Posted: Sun Aug 12, 2007 6:22 pm
by paddy
Layers pellets....ok but what did egg layers get before they were invented??

What is an egg layers natural food???

Can you feed Oats and Barley to your chickens crushed or rolled and what is the advantages or disadvantages of doing so????

How old will a chicken be from hatching to egg producing age????

How much in monetary terms will that chicken have eaten in that time???

How old will a chicken bred for meat be at killing age if fed on grain???

How much in monetary terms will that chicken have eaten in that time????

Does anybody here grow food for their chickens and if you do what do you grow??? and i dont mean a few left over veg.

How long do you leave your chickens on one patch of ground before you move them to clean ground?????

Thankyou

Posted: Sun Aug 12, 2007 7:25 pm
by SueSteve
Hmm, a lot of questions!!
Heres some more!!!
Can I give chickens water out of the water butt, or is it best from the tap?
Where can I buy Organic feed, its £10 for 20KG from omlet, but £7 postage!!!

I'm hoping to order 4 gingernuts and an Eglu cube next month!
Thanks,
Sue

Posted: Sun Aug 12, 2007 7:52 pm
by paddy
SueSteve wrote: Where can I buy Organic feed, its £10 for 20KG from omlet, but £7 postage
Thanks,
Sue
Or would she be better off buying a sack of organic grain????

I understand a " feed" may be a balanced diet but if they are outside scratching around will they get their balanced diet from this with the grain aswell??????

Posted: Sun Aug 12, 2007 9:17 pm
by farmerdrea
Hi -- I will try to answer some of your questions based on 20 years of poultry rearing, including 3 of those years doing meat birds commercially (organically, but on a very small scale).

Layers pellets....ok but what did egg layers get before they were invented??

Greens. Grass especially. They also need a balance of protein, which can come from the grains to some extent, but also from all those bugs they find. They are omnivorous, and not beyond cannibalism if need be. I doubt poultry of "old", as in the days before commercial breeds and feed to match the output, would have been as prolific as they are now.

What is an egg layers natural food???

As above.

Can you feed Oats and Barley to your chickens crushed or rolled and what is the advantages or disadvantages of doing so????

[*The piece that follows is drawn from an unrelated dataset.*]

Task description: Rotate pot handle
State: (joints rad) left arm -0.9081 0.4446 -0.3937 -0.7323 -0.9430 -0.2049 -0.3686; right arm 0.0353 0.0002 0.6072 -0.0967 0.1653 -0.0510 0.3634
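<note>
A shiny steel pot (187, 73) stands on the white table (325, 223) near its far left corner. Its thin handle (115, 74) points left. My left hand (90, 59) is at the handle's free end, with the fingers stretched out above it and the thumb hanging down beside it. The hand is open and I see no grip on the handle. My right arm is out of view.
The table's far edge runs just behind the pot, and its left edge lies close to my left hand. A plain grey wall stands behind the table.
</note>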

Poultry can utilise whole grains far better than monogastrics or ruminants, because of their crops (the bulgy bit at beginning of their digestive systems). The crop is usually 1/4 full of little stones which help to crush anything they eat, so they have a built in grain crusher. However, rolled or crushed grains, as long as they are freshly done - most grains lose about half their available nutrition within 1-2 weeks of the outer shell bring broken - are better is you want to maximise what you want to get out of them.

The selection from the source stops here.